● **PROBLEM REQUIREMENTS**:
Scan the material for the word "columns", and copy each line where it shows up.

● **COLLECTED MATERIAL**:

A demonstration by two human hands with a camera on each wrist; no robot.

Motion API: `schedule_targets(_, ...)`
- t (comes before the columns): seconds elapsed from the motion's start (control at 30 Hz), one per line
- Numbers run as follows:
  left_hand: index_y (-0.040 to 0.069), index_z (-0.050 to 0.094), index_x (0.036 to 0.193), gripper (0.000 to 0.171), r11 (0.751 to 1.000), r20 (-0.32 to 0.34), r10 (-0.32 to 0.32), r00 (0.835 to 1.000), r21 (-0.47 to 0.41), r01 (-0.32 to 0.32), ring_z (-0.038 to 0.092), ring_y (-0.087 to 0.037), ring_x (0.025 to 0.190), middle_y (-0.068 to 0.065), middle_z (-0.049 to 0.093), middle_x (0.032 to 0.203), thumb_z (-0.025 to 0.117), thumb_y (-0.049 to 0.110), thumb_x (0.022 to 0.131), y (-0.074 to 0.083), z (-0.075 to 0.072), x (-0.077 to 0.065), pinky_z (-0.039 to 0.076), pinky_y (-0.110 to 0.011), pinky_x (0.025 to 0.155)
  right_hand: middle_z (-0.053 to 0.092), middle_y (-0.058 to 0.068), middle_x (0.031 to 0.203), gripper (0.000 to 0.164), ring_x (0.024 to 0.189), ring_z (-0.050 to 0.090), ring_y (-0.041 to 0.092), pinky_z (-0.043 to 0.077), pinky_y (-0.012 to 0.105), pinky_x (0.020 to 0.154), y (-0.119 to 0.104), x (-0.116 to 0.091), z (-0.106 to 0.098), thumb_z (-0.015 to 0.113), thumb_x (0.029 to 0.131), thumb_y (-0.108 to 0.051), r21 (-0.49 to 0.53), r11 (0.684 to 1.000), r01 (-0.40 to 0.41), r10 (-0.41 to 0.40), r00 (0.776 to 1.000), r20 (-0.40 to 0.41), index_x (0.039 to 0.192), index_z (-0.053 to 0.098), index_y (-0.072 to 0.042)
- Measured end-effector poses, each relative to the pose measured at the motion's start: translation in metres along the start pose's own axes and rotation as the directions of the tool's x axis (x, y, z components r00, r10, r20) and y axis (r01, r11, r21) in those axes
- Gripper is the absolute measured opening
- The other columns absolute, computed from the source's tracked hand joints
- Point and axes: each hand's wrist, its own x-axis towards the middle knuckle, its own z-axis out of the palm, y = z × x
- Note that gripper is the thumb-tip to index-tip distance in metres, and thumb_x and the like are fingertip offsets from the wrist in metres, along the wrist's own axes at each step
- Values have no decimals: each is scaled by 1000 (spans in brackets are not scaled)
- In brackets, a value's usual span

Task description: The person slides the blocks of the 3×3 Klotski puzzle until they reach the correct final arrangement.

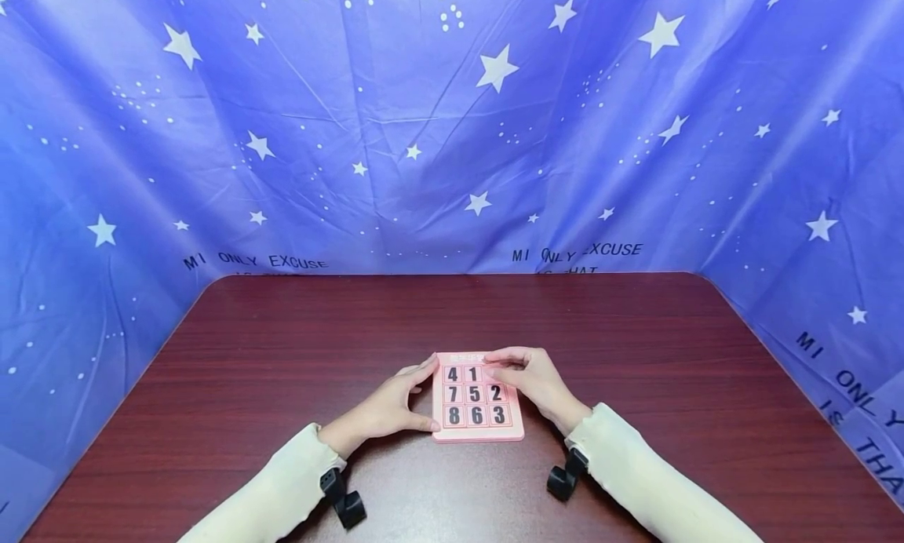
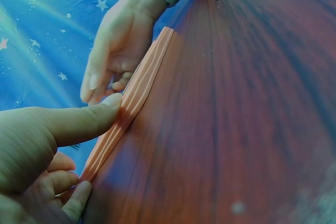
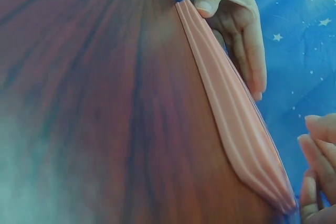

● **RESULT OF THE TASK**:
- t (comes before the columns): seconds elapsed from the motion's start (control at 30 Hz), one per line
- The other columns absolute, computed from the source's tracked hand joints

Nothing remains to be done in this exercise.